As Dr. Jayne mentioned in a recent post, “In the provider space, there is a tremendous amount of chatter about [the proposed rule for MACRA] being the last straw for small or independent practices. The requirements are daunting, especially for practices that haven’t been at the forefront of payment reform efforts. Just trying to read and understand all the rules and keep track of all the FAQs we’ll undoubtedly see could be a full-time job.”
Even Beth Israel Deaconess Medical Center CIO John Halamka, MD, in his analysis of the proposed rule, seems to have finally thrown in his usually optimistic towel, concluding that physicians at this point really have only two choices – take a hospital job or become employed. “As a practicing clinician for 30 years,” he adds, “I can honestly say it’s time to leave the profession if we stay on the current trajectory.”
It’s a trajectory that, while filled with good governmental intent, has become bloated with oversized expectations and expense related to technology and resources.
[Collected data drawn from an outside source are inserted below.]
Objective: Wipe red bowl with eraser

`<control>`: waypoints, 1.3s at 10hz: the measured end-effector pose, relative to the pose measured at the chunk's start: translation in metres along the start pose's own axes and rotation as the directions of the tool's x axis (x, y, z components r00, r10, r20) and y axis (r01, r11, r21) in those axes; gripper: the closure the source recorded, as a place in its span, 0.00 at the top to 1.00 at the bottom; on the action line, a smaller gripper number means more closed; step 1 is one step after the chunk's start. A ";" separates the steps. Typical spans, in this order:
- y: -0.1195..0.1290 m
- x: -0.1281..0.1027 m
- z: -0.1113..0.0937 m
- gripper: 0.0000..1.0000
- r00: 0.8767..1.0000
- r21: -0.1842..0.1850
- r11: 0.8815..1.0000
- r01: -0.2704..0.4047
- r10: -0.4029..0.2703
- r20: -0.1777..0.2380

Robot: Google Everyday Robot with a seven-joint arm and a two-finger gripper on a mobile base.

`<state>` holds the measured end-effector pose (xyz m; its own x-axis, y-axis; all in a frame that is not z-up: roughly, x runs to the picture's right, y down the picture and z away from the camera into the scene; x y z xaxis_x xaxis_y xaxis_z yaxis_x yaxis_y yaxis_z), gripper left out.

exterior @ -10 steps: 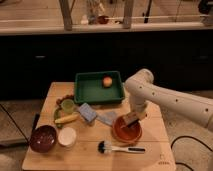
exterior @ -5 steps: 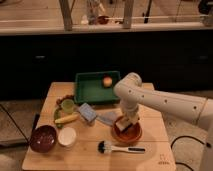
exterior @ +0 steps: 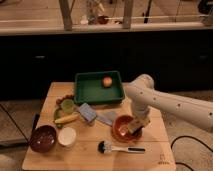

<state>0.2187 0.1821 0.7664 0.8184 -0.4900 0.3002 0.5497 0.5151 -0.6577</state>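
Observation:
The red bowl point(exterior: 121, 127) sits on the wooden table point(exterior: 95, 159), right of centre, round and orange-red. My gripper point(exterior: 136, 126) hangs from the white arm point(exterior: 165, 102) and is down at the bowl's right side. A pale tan block, the eraser point(exterior: 134, 129), shows at the gripper's tip inside the bowl's right rim. The gripper and arm hide part of the bowl's right edge.
A green tray point(exterior: 95, 90) holding an orange fruit point(exterior: 107, 81) stands behind the bowl. A blue sponge point(exterior: 87, 113) and a grey cloth point(exterior: 107, 118) lie left of it. A brush point(exterior: 120, 148) lies in front. A maroon bowl point(exterior: 43, 138), a white bowl point(exterior: 67, 136), a banana point(exterior: 66, 119).
The arm has swung from right to left over the bowl and back a little; the gripper with the eraser has moved across the bowl toward its right rim.

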 end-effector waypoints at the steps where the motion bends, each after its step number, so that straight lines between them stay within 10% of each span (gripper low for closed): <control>1: 0.005 0.015 0.002 0.00 1.000 0.003 1.000 -0.013 0.013 -0.005; 13: -0.055 -0.025 0.009 0.00 0.993 -0.007 0.993 0.119 -0.119 0.023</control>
<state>0.1689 0.1720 0.8011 0.7506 -0.5317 0.3923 0.6424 0.4483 -0.6216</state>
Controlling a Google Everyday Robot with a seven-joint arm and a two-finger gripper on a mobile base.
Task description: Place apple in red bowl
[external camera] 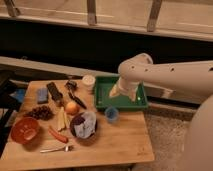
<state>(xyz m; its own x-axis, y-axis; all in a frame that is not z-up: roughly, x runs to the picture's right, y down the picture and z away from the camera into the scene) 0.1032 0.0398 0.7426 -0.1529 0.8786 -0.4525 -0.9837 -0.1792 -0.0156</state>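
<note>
The apple (72,107), small, round and orange-yellow, sits on the wooden table (120,142) left of centre. The red bowl (25,130) stands near the table's front left corner, with nothing visible in it. My gripper (116,91) hangs from the white arm (165,75) over the left part of the green tray (131,104). It is to the right of the apple and well apart from it.
A dark brown bowl with bluish cloth (84,125) and a small blue cup (111,114) stand between apple and tray. Dark grapes (41,112), a red-orange carrot-like piece (57,135), a fork (55,148), a white cup (88,81) and a black object (54,91) lie around.
</note>
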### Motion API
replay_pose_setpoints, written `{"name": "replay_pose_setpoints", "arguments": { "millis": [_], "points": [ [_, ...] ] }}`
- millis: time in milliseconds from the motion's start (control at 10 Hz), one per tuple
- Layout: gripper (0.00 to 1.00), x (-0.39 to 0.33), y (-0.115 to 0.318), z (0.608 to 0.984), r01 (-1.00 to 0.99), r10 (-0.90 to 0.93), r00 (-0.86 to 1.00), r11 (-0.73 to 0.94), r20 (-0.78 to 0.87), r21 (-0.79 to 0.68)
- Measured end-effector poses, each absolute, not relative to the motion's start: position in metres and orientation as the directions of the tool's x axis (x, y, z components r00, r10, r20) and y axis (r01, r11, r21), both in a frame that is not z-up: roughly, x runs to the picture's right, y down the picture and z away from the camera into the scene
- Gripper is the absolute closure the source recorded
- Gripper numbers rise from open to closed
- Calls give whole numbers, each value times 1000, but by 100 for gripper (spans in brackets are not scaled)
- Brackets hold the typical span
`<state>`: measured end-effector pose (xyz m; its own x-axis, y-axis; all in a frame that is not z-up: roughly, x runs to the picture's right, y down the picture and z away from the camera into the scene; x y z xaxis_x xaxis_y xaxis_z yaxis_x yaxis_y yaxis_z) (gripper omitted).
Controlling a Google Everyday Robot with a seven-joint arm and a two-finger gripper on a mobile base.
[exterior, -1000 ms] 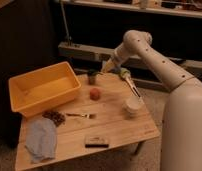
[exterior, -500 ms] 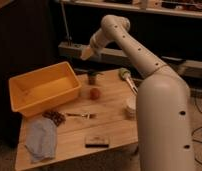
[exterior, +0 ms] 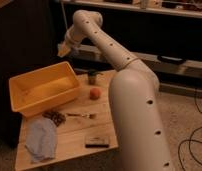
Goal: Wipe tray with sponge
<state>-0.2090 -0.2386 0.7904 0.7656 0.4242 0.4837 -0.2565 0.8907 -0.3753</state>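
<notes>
Clearly the tray was the largest thing on the table: a yellow, smooth-walled rectangular tub with rounded corners, mouth up. Its long axis ran from the table's left edge toward the back right, with the right end a little farther from the camera. It sat on the left rear part of the table, its left end close to the edge.

The gripper hung in the air above and just behind the tray's far right corner, apart from the rim. Whether it was released, clenched or grasping something could not be told.

The table was pale wood, laid in planks. Right of the tray stood a small dark cup, and near it lay a round orange-red fruit. In front of the tray lay a dark knobbly cluster and a thin fork. A crumpled blue cloth lay at the front left. A dark flat block lay near the front edge; whether it was the sponge could not be told.

Bare wood lay between the fork and the block. The arm's thick white body covered the table's right side.
</notes>
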Motion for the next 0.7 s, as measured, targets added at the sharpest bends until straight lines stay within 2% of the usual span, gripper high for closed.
{"name": "replay_pose_setpoints", "arguments": {
  "millis": [300, 700],
  "points": [
    [100, -273, -207, 796, -147, 335, 793, 916, 508, -373],
    [100, -311, -155, 851, -54, 300, 808, 894, 507, -444]
  ]
}}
While Halamka’s list of options is certainly short, it leaves off one route that has become increasingly attractive to fiercely independent physicians – direct primary care.
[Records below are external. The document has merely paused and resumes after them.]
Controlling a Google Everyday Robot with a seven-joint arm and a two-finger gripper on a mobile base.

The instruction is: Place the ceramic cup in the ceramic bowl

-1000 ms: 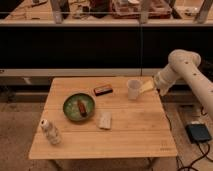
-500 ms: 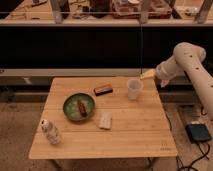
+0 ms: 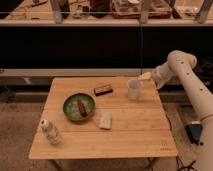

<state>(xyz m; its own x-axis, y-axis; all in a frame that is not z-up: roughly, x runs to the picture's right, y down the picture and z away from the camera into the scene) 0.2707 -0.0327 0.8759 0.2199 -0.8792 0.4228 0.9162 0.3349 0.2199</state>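
Observation:
The ceramic cup [image 3: 133,89], small and whitish, stands upright on the wooden table [image 3: 135,135] near its far right edge. The ceramic bowl [image 3: 79,106], round and green with a darker rim, sits left of centre and holds a reddish-brown oblong item [image 3: 82,107]. My gripper [image 3: 145,76], with yellowish tips on a white arm, hovers just above and to the right of the cup's rim, apart from it. It holds nothing that I can see.
A dark bar-shaped packet [image 3: 103,90] lies between bowl and cup. A pale flat packet [image 3: 105,120] lies right of the bowl. A whitish bottle [image 3: 50,132] stands at the front left corner. Dark shelving runs behind the table.
The gripper has risen from beside the cup's right side to just above its rim. The cup and bowl have not moved.

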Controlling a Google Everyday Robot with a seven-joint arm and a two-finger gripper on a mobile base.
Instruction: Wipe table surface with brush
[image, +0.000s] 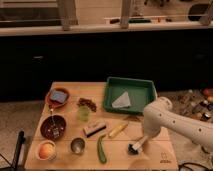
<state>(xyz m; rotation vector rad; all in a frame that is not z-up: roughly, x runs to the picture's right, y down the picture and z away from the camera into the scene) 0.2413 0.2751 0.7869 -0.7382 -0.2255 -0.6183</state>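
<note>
Seen from above and in front: a light wooden table surface (67, 90) against a dark cabinet wall. Reaching in from the right, a white robot arm (172, 120), its gripper (144, 141) low over the front right part of the table, at the pale handle of the brush (136, 145). Lying tilted there, the brush, dark bristle head down toward the front edge, handle pointing up and right into the gripper. Cannot tell how far open the claw is, or whether it truly grips the handle. At the back right, a green tray (111, 95) holding a pale folded cloth (121, 100). On the left, a bowl (58, 97) with something blue inside, a dark brown bowl (53, 127), and a small bowl with an orange fruit (46, 150). Toward the middle, a green cup (84, 113), a rectangular block (94, 129), a metal cup (77, 145), a yellowish banana (118, 130) and a green cucumber (101, 149).
</note>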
Understanding Direct Primary Care
The DPC model, though still in its infancy, has grown exponentially in popularity over the last several years as PCPs and family medicine practitioners look for creative ways to stay in business without being shackled to fee-for-service care models and third-party administrative burdens. As the Direct Primary Care Coalition stresses, DPC is “an innovative alternative payment model in primary care …. In DPC, unwanted fee-for-service incentives are replaced with a simple flat monthly fee. This empowers the doctor-patient relationship and is the key to achieving superior health outcomes, lower costs, and an enhanced patient experience.”
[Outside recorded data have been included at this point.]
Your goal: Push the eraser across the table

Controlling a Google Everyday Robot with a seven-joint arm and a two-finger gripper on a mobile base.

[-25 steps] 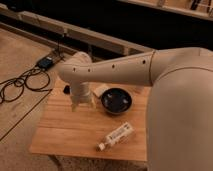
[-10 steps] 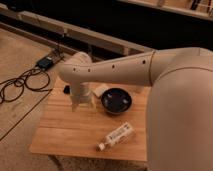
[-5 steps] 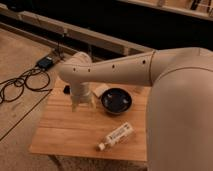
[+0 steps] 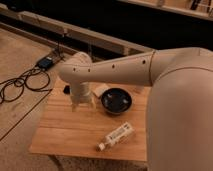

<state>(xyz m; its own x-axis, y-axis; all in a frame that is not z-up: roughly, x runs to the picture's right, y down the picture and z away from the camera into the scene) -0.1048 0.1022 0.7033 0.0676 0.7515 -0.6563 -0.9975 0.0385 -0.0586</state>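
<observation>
Camera view shows the big cream arm reaching down over the low surface of light wooden slats (image 4: 70, 131), with its tool (image 4: 82, 104) close over the boards near the far left corner. Whether the tool is open or closed I cannot tell, nor whether it holds anything. Just beside it, toward the left edge, a small flat black eraser (image 4: 66, 89) peeks out, mostly hidden by the wrist. It looks light and rigid, likely to skid easily on the wood and to twist if nudged off-centre, so I'd press against the middle of a long side. A dark round bowl (image 4: 116, 101) sits near the far edge, and a white labelled bottle (image 4: 116, 136) lies toward the near edge. Black cables (image 4: 20, 85) trail over the beige carpet (image 4: 20, 120) to the left.
</observation>
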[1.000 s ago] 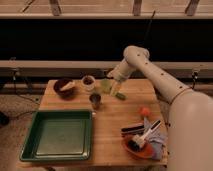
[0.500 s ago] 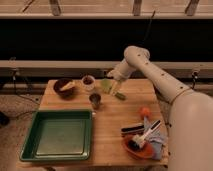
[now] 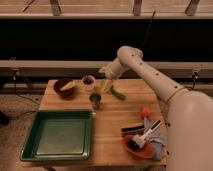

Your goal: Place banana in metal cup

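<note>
The banana (image 3: 70, 85) is a small pale yellow piece lying in the dark brown bowl (image 3: 62, 90) at the back left of the wooden table. The metal cup (image 3: 95, 100) is a small dark grey cylinder standing upright near the table's middle, in front of the cream-white cup (image 3: 88, 81). My gripper (image 3: 104, 86) hangs low over the table just behind and to the right of the metal cup, between the white cup and the green vegetable-like item (image 3: 118, 93). It is well right of the bowl.
A large green tray (image 3: 57, 135) fills the front left of the table (image 3: 112, 125). An orange plate (image 3: 129, 148) with utensils sits at the front right, with a small orange item (image 3: 144, 111) behind it. My white arm reaches in from the right.
</note>
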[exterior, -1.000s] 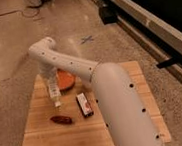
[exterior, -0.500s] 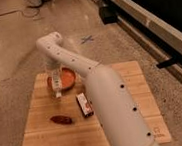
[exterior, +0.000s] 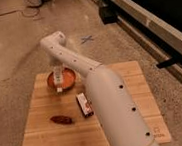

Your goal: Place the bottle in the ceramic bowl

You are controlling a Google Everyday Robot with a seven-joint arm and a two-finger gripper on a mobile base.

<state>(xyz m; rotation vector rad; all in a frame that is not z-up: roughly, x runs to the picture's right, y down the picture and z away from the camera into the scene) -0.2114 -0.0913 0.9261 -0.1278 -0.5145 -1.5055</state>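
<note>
The ceramic bowl (exterior: pixel 60 81), orange-red and shallow, sits at the far left part of the wooden table (exterior: pixel 52 135). The white bottle (exterior: pixel 59 77) hangs upright over the bowl, its lower end near the bowl's front rim. My gripper (exterior: pixel 57 68) is at the end of the white arm (exterior: pixel 109 105), right above the bowl, at the bottle's top and appearing to hold it. The arm covers the right half of the table.
A dark rectangular box with a red-white label (exterior: pixel 84 104) lies mid-table beside the arm. A dark red-brown oblong object (exterior: pixel 61 120) lies front left. The floor around is polished concrete; a dark bench or rail (exterior: pixel 147 14) runs along the right.
The arm has carried the bottle farther back and a little right, from above the table's left middle to over the bowl. The bottle now hangs lower toward the bowl.
</note>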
“DPC is very popular among a small percentage of our members who practice it, less than two percent, although many want to learn more,” says American Academy of Family Physicians President Wanda Filer, MD, a family physician in York, PA. “Those who are in it love it and are very enthusiastic. They cite not being torn away from patient care to do non value-added tasks such as checking boxes, answering prior authorizations, or other administrivia. They are able to get off the hamster wheel driven by fee-for-service and inadequate payment from payers. They have more time to spend with patients and morale across the office staff seems to be very high, as well as quality metrics.”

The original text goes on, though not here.